Are you trying to join a table "accounts" to an Explore "amounts", or are you truly trying to join an Explore to an Explore?

madmax

It may be the symmetric aggregates functionality that generates the code depending on the relationship between the views to ensure correct calculation of the measures. It should not affect performance, so I would check if the views that referencing the explore have a defined primary key, the type of relationship between them, etc.

understanding-symmetric-aggregates

Michael_Jassows

This is clearly a symmetric aggregate. It is introduced when you try to do a SUM on data joined with a many to many relationship. Without this function, you have the potential to return data which has fanout, and a plain SUM will return an incorrect result.

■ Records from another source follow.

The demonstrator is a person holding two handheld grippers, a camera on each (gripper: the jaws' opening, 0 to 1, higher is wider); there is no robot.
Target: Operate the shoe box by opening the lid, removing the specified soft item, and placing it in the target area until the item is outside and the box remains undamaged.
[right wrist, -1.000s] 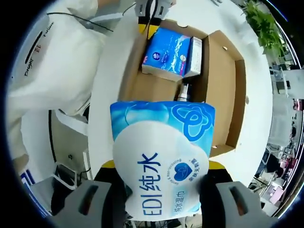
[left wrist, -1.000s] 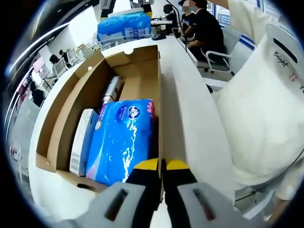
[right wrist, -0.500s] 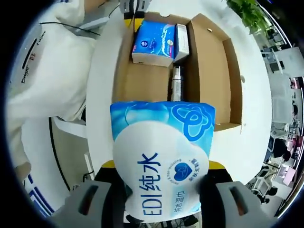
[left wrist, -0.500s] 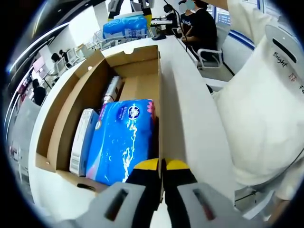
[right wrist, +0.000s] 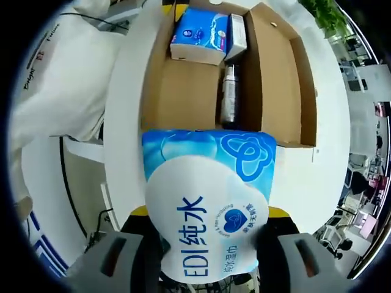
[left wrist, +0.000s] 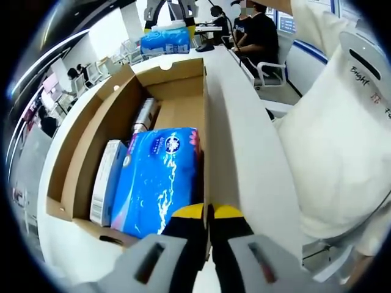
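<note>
The open cardboard shoe box (left wrist: 91, 128) lies on a white table, its lid folded out flat. Inside I see a blue tissue pack (left wrist: 156, 180), a white carton (left wrist: 105, 180) and a silver bottle (left wrist: 143, 116). My left gripper (left wrist: 209, 215) is shut on the box's near side wall, its yellow tips pinching the cardboard edge. In the right gripper view the box (right wrist: 281, 73) lies below, with the tissue pack (right wrist: 201, 33) and the bottle (right wrist: 228, 94) in it. My right gripper (right wrist: 208, 244) is shut on a soft blue-and-white wet-wipes pack (right wrist: 208, 201), held above the box's far end. The same wipes pack (left wrist: 165, 39) shows far off in the left gripper view.
A person in a white top (left wrist: 342, 146) stands close on the right of the table. People sit at desks (left wrist: 256, 36) behind. The white table (left wrist: 244, 140) runs along the box's right side. A green plant (right wrist: 330, 15) stands beyond the table.
The right gripper has carried the wipes pack farther along and away from the box, so the pack looks smaller in the left gripper view. The left gripper keeps its hold on the box wall.
</note>
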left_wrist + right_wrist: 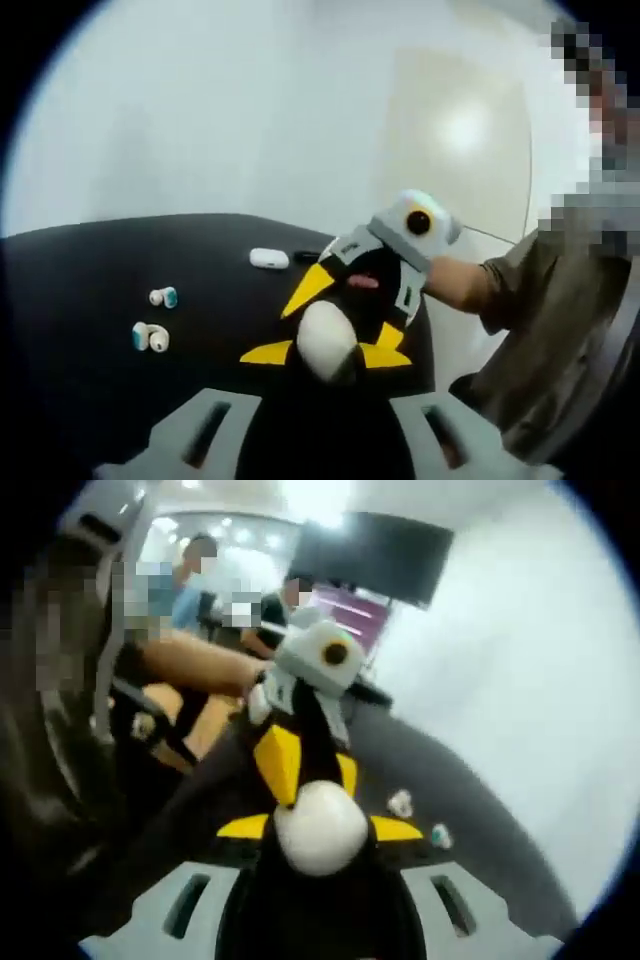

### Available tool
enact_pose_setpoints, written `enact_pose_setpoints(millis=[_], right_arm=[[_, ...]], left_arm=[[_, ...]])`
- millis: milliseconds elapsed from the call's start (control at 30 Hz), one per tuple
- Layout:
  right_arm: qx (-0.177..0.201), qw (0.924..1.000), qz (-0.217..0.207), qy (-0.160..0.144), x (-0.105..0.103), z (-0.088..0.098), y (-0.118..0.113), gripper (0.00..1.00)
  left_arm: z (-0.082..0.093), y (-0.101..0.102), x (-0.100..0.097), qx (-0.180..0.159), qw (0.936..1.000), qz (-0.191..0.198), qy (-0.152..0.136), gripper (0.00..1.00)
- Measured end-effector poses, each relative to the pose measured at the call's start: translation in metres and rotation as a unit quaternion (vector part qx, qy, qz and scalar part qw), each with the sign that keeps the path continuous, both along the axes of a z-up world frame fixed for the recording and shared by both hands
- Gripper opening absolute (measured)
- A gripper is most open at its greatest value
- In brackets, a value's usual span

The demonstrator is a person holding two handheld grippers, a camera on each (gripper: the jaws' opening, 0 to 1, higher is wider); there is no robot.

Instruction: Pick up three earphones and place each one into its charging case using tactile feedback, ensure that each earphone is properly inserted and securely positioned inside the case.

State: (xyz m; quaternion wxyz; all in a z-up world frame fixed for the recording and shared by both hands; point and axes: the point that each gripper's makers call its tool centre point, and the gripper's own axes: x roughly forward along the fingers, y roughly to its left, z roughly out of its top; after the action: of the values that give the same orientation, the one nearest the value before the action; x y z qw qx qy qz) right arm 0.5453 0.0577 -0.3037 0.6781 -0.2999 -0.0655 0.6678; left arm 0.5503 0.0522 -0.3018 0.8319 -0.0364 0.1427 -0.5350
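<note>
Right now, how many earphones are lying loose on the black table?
2. One earphone lies farther back; another earphone lies nearer the left tool, both left of the white case. A third may be hidden.

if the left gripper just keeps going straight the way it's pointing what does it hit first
Most likely the white charging case held in the right gripper, dead ahead between the left gripper's jaws. Depth is hard to judge. The earphones lie off to the side on the black table.

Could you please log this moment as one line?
white object between left gripper, right gripper | earphones on table | grip unclear
</note>
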Motion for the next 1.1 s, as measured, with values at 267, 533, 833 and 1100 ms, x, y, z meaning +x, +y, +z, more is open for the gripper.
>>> enact_pose_setpoints(millis=[267,533,833,1100], right_arm=[[0.042,0.9691,-0.003,0.243,-0.004,0.005,-0.015,0.32],[0.008,0.9711,0.011,0.238,0.0,-0.009,-0.014,0.25],[0.015,0.9825,0.007,0.185,-0.004,-0.009,-0.015,0.22],[0.012,0.9955,0.007,0.094,-0.008,-0.011,-0.014,0.23]], left_arm=[[0.006,-0.003,-0.007,0.005,0.9986,-0.015,-0.051,0.17],[0.01,-0.003,-0.009,-0.004,0.9981,-0.019,-0.059,0.17],[0.009,-0.005,-0.007,0.003,0.9988,-0.012,-0.048,0.17],[0.013,-0.004,-0.006,-0.052,0.9953,-0.013,0.08,0.15]])
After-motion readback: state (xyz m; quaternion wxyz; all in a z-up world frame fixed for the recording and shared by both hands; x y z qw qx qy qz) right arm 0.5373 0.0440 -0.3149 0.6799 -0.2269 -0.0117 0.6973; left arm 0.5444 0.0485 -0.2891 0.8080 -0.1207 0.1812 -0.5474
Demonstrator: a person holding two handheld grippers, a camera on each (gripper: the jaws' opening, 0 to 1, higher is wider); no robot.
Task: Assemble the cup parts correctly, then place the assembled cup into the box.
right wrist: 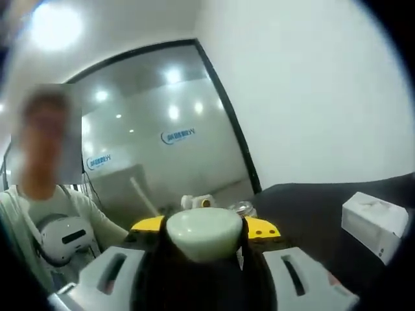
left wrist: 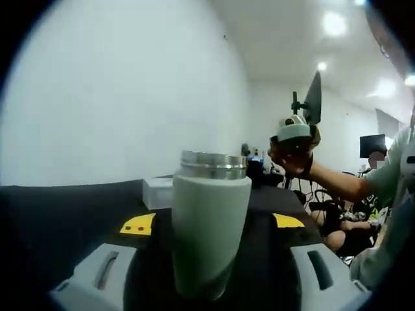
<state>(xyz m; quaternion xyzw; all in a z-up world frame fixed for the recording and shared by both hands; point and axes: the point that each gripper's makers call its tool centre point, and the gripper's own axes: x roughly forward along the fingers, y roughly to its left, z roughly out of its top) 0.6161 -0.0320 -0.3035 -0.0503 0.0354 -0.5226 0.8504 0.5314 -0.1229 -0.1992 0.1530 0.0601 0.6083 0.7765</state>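
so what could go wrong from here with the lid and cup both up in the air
1. The left gripper holds the cup body and the right gripper holds the lid well apart above the black table; either could drop if a grip slips.
2. The lid may meet the cup's metal threaded rim crooked and cross-thread.
3. The rounded lid looks easy to lose when twisted.

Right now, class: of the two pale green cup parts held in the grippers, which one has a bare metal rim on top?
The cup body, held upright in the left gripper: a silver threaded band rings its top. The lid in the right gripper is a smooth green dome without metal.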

You can find a good description of why this is needed for many-to-many joins, and why this works here:

https://cloud.google.com/looker/docs/best-practices/understanding-symmetric-aggregates

And yes: there is often a big performance penalty for this more complicated equation.

If your query seems to work -- and returns the correct result -- with just a regular sum, then maybe your relationship is not really many-to-many? Or because of the way you've filtered the data, there is no longer fanout? If that's the case, you should be able to add the filter condition to the explore and change the relationship from many-to-many to one-to-many or many-to-one. If adding the filter condition to the explore makes it unusable for other scenarios which require the fanout inducing data, consider making a copy of the explore, or extending it for this use case.